Deciding how much to charge clients is always a tough decision (see our previous post). Obviously, you’re opening a freelancing or consulting business on Zoondy to make money. You may be looking for extra income to help ends meet, start a college fund for your kids or add to your own retirement fund. If you’re unemployed, freelancing or consulting may be a way to generate income and fill the time gap in your resume while you hunt for a job. Or it may even be the start of a new career. But the bottom line is you’re in it to make money.
It’s important to keep that goal firmly in mind when setting your hourly rate because you’re going to run into clients that want a bargain or that will pressure you to match the cut-rate fees of warehouse sites that make their money on volume but are often lacking in quality. When you go into business for yourself, you have to have confidence in your worth and be willing to walk a client that isn’t willing to pay your price.
To determine your hourly rate, you’ll need to do a little research:
- Review IRS information on self-employment and sole proprietorships.
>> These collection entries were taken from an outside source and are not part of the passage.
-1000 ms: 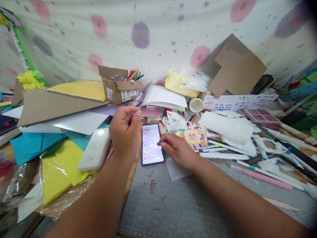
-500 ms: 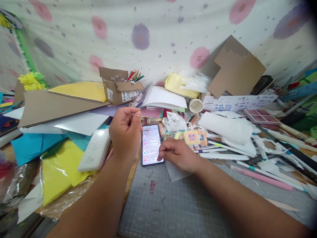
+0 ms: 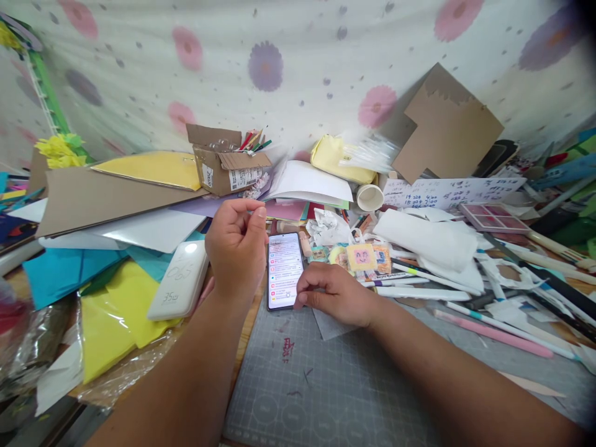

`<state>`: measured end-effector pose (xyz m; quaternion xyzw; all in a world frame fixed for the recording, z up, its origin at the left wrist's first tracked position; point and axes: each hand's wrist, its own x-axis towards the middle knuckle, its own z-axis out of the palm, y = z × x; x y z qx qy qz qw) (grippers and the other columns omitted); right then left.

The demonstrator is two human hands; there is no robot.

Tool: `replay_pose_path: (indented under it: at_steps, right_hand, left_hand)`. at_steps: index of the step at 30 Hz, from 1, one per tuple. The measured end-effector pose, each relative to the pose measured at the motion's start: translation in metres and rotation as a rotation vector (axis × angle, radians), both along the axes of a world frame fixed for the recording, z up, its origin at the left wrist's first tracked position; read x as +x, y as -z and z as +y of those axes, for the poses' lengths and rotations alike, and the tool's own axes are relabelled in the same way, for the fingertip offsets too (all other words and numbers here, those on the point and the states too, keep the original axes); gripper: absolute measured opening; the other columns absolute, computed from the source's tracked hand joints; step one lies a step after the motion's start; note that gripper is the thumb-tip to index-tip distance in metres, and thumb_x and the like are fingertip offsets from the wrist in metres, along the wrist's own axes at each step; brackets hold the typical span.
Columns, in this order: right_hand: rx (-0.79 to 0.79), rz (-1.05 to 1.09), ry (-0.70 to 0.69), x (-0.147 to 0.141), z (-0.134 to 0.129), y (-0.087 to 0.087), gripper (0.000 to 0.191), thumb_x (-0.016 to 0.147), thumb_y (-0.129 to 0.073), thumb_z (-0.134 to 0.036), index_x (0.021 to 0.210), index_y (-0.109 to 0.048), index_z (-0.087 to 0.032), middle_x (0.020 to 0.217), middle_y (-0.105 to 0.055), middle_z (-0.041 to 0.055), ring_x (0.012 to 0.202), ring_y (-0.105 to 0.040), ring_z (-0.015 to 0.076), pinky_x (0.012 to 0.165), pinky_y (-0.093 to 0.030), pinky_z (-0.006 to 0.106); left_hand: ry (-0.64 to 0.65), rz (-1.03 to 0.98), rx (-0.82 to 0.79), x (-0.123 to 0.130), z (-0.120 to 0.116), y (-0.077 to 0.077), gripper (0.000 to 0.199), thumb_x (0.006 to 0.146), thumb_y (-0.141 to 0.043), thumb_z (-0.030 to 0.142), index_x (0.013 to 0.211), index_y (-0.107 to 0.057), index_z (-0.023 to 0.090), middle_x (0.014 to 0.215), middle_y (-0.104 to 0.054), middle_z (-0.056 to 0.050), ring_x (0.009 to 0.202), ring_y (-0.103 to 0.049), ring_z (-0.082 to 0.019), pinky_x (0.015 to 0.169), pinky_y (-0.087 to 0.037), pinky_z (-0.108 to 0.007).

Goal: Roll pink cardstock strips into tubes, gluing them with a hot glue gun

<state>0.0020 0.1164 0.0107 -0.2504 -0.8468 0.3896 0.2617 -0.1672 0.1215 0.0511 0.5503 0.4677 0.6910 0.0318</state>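
Observation:
A smartphone [image 3: 284, 273] with a lit screen showing a list of rows lies at the top of a grey cutting mat [image 3: 298, 379]. My left hand [image 3: 237, 245] is raised just left of the phone, its fingers curled and thumb and forefinger pinched together; anything between them is too small to make out. Over the phone's lower right corner rests my right hand [image 3: 333, 295], loosely bent, with a gap between thumb and forefinger and nothing held. Its fingertips are at the screen's edge; whether they touch it I cannot tell. A white power bank [image 3: 179, 280] with a number display lies left of my left hand.
Yellow paper [image 3: 116, 316] in clear plastic lies at the left. Behind stand a cardboard box [image 3: 228, 164] of pencils, a yellow pouch [image 3: 339, 161] and a paper cup [image 3: 370, 197]. Several pens, crumpled paper [image 3: 328, 228] and a white roll [image 3: 423, 236] crowd the right.
The list on the phone's screen has shifted slightly. My right hand's fingertips have moved a little left and down; my left hand keeps its pinch in place.

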Motion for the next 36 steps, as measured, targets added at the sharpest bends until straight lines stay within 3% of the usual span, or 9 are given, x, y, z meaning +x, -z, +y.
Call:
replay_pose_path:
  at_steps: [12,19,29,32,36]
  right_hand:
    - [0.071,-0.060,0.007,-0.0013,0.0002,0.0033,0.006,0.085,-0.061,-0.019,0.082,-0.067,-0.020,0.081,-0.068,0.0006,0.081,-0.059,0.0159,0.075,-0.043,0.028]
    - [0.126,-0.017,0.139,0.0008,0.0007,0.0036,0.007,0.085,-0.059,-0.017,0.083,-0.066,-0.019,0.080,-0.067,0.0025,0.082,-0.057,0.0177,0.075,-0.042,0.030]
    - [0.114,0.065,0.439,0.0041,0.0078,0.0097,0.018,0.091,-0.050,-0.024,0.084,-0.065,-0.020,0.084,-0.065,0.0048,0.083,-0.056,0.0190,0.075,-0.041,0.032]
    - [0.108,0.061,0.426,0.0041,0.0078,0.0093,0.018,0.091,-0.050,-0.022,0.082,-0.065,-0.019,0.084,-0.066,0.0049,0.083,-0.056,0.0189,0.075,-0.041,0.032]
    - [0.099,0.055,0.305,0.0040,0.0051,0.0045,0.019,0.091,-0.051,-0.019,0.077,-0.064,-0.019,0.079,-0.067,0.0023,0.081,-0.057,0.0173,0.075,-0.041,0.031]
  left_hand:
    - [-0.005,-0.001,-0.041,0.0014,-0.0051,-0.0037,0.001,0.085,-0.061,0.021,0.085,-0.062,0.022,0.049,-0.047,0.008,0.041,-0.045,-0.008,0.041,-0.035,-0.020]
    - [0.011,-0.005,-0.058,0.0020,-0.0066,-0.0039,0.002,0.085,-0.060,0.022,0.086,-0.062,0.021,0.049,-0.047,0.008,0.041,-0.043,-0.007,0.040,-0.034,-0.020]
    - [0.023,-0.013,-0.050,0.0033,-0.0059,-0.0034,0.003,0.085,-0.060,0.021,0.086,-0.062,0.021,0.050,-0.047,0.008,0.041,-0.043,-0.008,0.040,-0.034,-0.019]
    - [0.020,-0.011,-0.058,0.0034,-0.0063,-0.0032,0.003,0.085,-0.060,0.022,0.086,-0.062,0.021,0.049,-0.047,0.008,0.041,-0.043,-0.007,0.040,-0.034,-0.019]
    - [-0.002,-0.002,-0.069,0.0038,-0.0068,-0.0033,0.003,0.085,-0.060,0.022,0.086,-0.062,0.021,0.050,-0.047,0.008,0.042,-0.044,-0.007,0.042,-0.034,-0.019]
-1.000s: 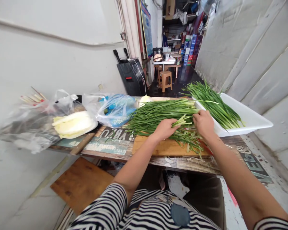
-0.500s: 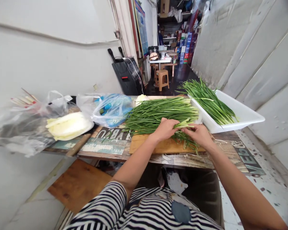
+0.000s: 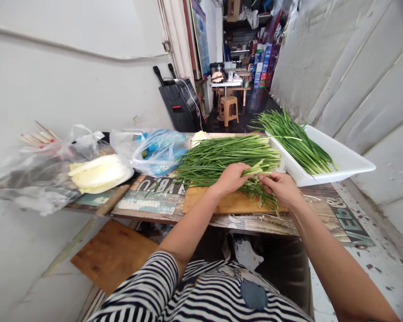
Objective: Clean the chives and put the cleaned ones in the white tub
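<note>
A large heap of long green stalks lies across a wooden cutting board on the table. My left hand is closed round a small bunch of these stalks, their pale ends pointing right. My right hand pinches at the pale ends of that bunch, just right of my left hand. Loose leaves and trimmings lie on the board below my hands. More green stalks rest in a white tray at the right.
A cabbage, a blue item in a clear bag and more plastic bags sit at the left. A wooden handle lies near the table's front edge. Beyond stand a black speaker and a stool.
My right hand has shifted slightly down and right along the pale ends. My left hand keeps its hold on the bunch. The whole view has shifted slightly.
</note>
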Demonstrator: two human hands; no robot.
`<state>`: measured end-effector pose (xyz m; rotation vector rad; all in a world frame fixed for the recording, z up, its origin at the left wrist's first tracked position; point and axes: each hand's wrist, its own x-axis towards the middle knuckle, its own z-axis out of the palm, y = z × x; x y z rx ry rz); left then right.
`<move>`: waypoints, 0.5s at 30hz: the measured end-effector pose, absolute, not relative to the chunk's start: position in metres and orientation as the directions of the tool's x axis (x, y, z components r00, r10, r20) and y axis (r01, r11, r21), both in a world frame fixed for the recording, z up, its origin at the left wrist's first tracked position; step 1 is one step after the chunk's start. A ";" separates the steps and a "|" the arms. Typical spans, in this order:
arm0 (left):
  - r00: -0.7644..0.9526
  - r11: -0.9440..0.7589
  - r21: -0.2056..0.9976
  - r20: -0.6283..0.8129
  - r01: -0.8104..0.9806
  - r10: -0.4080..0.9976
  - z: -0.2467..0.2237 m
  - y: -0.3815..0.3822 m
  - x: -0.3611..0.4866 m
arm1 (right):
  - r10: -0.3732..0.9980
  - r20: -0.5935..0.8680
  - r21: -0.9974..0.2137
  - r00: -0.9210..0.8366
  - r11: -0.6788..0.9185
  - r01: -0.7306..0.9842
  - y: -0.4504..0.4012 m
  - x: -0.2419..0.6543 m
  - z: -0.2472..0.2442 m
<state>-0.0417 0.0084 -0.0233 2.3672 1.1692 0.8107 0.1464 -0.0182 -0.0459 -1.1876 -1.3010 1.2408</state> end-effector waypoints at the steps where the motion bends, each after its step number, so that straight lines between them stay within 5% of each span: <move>1: 0.491 -0.586 0.546 0.328 0.598 0.807 -0.023 0.008 -0.042 | 0.996 0.018 -0.998 -0.084 0.023 0.057 -0.018 0.146 -0.045; 7: 0.526 -0.602 0.461 0.296 0.652 0.797 -0.020 0.005 -0.040 | 0.988 0.153 -0.962 -0.023 0.154 0.226 -0.017 0.141 -0.040; 15: 0.475 -0.527 0.400 0.228 0.750 0.850 -0.011 0.000 -0.035 | 0.961 0.216 -0.969 0.171 0.190 0.160 -0.014 0.122 -0.054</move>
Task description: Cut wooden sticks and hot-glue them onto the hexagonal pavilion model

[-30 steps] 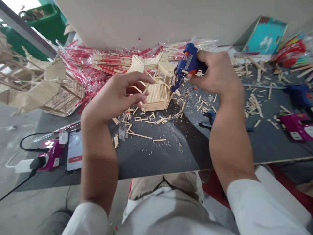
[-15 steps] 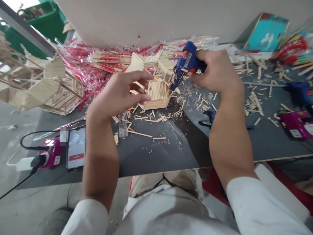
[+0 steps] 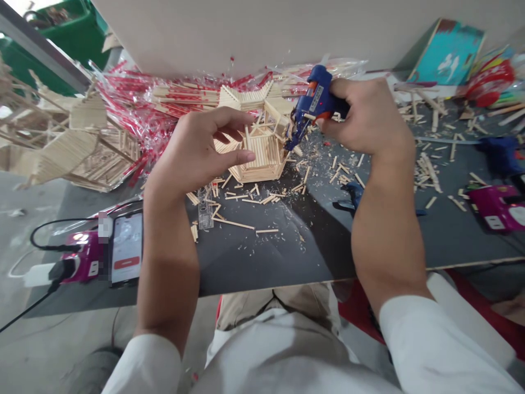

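A small six-sided frame of thin wooden sticks (image 3: pixel 262 169) sits on the dark table, with slatted wooden panels behind it. At its left side, my left hand (image 3: pixel 205 145) holds a short thin stick (image 3: pixel 247 139) between thumb and fingertip. My right hand (image 3: pixel 361 115) is closed around a blue glue gun (image 3: pixel 315 98), above and to the right of the frame. The gun points down, its nozzle close to the frame's right edge; whether it touches is unclear.
Stick offcuts (image 3: pixel 268 200) litter the table (image 3: pixel 262 262). Plastic-wrapped sticks (image 3: pixel 135 98) lie behind. At left are a larger wooden model (image 3: pixel 77 148) and a phone (image 3: pixel 127 246); at right, another blue glue gun (image 3: pixel 500 156) and a magenta power block (image 3: pixel 496 208).
My left hand has shifted slightly up and left, and the stick at its fingertips stands more upright. My right hand has risen a little while the glue gun's nozzle stays beside the frame.
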Demonstrator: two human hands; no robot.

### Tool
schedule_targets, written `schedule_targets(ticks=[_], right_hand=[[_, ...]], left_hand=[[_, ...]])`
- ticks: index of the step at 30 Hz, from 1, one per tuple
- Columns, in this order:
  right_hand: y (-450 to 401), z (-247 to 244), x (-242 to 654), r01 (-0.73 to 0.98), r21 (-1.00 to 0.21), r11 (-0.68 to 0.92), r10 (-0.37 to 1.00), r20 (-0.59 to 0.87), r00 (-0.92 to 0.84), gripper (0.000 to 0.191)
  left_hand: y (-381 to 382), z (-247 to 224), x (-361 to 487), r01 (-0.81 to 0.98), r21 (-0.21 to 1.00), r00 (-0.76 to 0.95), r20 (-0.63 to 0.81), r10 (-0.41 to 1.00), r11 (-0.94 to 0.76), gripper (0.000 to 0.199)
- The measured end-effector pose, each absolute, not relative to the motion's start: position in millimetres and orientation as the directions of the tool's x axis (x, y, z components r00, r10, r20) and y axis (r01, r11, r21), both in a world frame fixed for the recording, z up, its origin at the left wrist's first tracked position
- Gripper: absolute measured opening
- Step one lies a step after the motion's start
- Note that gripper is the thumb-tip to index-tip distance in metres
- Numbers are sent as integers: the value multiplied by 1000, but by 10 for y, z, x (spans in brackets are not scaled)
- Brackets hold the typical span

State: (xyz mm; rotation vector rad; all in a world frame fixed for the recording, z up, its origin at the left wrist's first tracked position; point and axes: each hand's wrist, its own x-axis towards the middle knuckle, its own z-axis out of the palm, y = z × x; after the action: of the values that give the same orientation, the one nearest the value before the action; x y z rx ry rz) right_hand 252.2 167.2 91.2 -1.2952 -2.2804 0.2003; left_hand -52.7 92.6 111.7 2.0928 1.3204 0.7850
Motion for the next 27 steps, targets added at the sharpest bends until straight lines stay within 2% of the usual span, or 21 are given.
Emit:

You’ll find free downloadable pamphlets and tax forms at IRS.gov (you can also request mailed copies). Knowing what the IRS requires not only provides a guide for the kind of expenses you might entail as a self-employed freelancer, it also indicates what records you’ll need to keep and prepares you for the taxes you’ll be required to pay. At minimum, in addition to a 1040, you will probably be required to file Schedule C Profit or Loss from Business, 8829 Expenses for Business Use of Your Home, and Schedule SE Self-Employment Tax. And don’t forget about state and local taxes. You should also review requirements for quarterly tax payments. Knowing the tax rules that may apply to your freelancing or consulting business and including your tax liability in your fee structure will prevent any unpleasant surprises when taxes are due next April.